WHAT IS EXPECTED: Print nothing except the lines of the listing below from the line with "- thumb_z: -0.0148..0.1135" to the line with "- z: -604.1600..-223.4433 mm", each exactly as written, both ends included.

..........

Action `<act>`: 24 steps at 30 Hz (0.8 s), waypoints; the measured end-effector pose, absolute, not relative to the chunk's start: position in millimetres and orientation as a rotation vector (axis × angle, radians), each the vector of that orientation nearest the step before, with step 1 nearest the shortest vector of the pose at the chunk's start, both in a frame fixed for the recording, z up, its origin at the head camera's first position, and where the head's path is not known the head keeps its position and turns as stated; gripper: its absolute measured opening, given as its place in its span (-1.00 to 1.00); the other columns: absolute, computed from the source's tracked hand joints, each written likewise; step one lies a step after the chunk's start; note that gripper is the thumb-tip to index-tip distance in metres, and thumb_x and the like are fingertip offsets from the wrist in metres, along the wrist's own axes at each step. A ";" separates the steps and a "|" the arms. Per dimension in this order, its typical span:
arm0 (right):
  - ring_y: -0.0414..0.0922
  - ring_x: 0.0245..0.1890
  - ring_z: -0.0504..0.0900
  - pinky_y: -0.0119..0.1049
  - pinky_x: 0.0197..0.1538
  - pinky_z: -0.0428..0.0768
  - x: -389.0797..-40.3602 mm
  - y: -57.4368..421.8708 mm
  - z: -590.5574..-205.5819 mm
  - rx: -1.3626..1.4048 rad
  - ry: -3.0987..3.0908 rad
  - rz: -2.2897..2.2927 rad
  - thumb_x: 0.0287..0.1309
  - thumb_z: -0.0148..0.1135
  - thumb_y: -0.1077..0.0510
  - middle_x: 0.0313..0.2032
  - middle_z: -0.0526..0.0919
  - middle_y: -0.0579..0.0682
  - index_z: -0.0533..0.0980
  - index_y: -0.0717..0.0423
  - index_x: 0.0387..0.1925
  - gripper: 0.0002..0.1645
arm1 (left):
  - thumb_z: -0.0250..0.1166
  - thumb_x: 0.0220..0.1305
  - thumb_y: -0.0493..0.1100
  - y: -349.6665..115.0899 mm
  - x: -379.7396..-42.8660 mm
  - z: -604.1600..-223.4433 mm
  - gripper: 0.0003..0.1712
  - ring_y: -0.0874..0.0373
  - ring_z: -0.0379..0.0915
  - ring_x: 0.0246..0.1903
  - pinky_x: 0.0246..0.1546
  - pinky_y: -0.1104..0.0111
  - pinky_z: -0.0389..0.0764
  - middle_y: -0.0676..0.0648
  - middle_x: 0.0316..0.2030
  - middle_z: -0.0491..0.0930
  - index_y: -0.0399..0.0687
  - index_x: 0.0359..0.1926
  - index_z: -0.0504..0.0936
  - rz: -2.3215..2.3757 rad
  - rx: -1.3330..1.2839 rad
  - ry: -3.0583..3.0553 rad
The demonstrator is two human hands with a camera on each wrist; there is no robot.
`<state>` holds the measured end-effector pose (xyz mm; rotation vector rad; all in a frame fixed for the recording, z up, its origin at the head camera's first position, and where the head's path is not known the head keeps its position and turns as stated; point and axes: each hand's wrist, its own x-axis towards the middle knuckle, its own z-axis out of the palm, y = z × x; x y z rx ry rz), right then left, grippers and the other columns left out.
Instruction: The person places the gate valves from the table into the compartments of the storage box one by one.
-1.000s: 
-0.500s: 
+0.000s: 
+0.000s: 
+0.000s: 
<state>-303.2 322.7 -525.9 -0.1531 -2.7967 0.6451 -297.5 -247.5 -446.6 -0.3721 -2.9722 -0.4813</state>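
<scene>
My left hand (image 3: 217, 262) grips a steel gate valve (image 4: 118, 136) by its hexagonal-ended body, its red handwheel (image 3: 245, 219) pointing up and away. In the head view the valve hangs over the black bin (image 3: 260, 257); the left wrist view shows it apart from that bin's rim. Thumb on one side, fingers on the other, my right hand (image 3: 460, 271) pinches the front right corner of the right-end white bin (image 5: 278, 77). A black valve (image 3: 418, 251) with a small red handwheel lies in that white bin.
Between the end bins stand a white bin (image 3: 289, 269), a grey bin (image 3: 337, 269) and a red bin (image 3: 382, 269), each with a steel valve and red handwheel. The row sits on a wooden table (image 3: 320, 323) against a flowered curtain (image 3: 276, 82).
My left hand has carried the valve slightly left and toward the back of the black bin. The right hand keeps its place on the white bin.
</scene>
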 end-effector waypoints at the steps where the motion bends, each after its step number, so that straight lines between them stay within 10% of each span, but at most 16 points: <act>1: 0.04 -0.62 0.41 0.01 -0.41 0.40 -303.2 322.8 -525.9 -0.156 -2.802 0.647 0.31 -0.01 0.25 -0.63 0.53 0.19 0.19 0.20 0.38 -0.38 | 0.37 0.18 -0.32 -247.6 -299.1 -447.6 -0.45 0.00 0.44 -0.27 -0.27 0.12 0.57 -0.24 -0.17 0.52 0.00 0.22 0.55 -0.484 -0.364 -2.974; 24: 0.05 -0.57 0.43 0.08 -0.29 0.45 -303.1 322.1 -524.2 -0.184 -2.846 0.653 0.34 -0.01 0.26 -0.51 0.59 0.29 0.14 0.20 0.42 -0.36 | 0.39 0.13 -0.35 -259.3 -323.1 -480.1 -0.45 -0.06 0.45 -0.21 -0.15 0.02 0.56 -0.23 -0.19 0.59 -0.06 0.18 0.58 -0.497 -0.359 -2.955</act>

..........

SOLUTION FOR THIS TASK:
  - thumb_z: -0.0148..0.1135
  - thumb_y: -0.1077..0.0510
  - middle_x: 0.0313..0.2032
  - middle_z: -0.0526..0.0919
  - middle_y: -0.0579..0.0682
  - index_z: -0.0533..0.0980
  - index_y: -0.0717..0.0423
  - index_x: 0.0387..0.1925
  - gripper: 0.0002..0.1645
arm1 (left):
  - thumb_z: -0.0250..0.1166
  - thumb_x: 0.0220..0.1305
  - thumb_y: -0.0493..0.1100
  - y: -349.6665..115.0899 mm
  - x: -379.7396..-42.8660 mm
  - z: -604.1600..-223.4433 mm

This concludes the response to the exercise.